Tuesday, May 17, 2011

The Value of Aggressive Treatment for Hyperemesis

Knocked Up Knocked Over recently posted two articles (article 1 and article 2) analyzing why her recently-fought HG was of such (comparatively!) short duration. While there is always a part that will remain a mystery, she writes about the value of immediate, aggressive treatment in dealing with HG and preventing it from being longer than necessary:

"Can the short duration of the HG be attributed to my very aggressive treatment protocol?  I suspect that was a part of it.  I started taking the Zofran orally from the moment I started feeling not quite right.  Once I started feeling nauseated and having trouble eating and drinking, we started rehydrating very aggressively at 3 liters of fluids per day right off the bat.  While, ultimately, the IVs and PICC didn’t work out, I think having that kind of very aggressive treatment allowed me to reach the point where my mom could push enough fluids orally.  In the midst of all that, I was receiving the Zofran via the pump in very high doses, with my maximum dosage at around 39 mg per day (most doctors are only willing to go up to 32 mg per day).  We did not rely on Zofran alone, but attacked the nausea from all angles: Meclazine for the motion sick aspect of it, Nexium to prevent any potential reflux from contributing, and Benadryl to deal with any potential allergy aspects or side effects."
 She also writes:
"Here is the bottom line:  If you know someone who has HG and you are in a position to help advocate for them, please do.  Early, aggressive intervention seems to have made a remarkable difference for me.  Will every woman respond to treatment the way I did?  No.  But every woman deserves a doctor who is willing to treat her the way mine did for me because that level of treatment gives women the very best chance at relief."

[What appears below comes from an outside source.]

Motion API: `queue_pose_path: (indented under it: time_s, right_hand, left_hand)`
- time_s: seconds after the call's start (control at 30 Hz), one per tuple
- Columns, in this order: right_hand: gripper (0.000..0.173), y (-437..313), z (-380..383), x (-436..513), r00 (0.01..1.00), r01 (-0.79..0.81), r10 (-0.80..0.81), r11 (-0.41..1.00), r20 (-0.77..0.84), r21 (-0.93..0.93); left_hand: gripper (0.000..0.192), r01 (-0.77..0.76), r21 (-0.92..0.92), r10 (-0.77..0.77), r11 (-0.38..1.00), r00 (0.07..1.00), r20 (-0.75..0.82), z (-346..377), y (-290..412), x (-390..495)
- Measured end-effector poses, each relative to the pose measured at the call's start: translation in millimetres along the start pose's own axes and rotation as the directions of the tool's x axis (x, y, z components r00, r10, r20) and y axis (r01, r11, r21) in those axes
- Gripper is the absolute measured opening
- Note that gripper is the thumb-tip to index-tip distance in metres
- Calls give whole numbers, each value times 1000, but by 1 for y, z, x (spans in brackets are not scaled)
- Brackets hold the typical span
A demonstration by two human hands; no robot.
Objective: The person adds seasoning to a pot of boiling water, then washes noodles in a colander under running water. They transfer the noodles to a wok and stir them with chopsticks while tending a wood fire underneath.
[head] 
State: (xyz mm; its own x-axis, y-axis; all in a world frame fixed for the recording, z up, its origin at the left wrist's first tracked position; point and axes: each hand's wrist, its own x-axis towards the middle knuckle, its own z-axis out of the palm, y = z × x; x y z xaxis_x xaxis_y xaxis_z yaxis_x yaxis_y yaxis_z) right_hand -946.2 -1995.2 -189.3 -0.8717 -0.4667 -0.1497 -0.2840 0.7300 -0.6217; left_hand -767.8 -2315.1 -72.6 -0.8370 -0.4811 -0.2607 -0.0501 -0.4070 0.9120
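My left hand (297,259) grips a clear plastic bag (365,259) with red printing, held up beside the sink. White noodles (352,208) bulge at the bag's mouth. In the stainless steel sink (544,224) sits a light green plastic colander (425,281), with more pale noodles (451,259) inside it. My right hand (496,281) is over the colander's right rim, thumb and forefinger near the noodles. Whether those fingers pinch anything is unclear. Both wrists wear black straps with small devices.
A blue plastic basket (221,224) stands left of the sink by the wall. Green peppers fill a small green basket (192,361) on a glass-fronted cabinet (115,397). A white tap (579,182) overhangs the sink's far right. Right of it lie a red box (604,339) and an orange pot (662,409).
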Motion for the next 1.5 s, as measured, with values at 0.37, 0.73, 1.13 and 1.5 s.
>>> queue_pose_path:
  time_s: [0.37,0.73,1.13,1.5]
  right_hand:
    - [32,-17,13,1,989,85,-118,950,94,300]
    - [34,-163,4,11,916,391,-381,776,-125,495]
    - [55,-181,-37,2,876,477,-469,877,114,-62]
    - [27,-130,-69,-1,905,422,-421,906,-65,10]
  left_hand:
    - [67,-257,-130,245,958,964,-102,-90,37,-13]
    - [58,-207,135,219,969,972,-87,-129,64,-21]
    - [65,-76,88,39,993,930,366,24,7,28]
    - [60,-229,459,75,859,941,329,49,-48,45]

I whole-heartedly agree with the concept that aggressively-treated HG can be a shorter-lived monster than the HG which is allowed to spiral out of control, because this was exactly my experience.

(As you know, I had what could be called "borderline HG" - not the monster that some of you have had to deal with (*shudder*).)

With my first HG pregnancy, which was completely untreated and allowed to get out of control, the "begging for death" part only lasted for the first 20 weeks or so, but the nausea and vomiting stayed strong and present up until birth. I also dealt with extreme exhaustion that didn't really go away until baby was about 15 months old. I also had residual postpartum nausea that stayed around for a good two years.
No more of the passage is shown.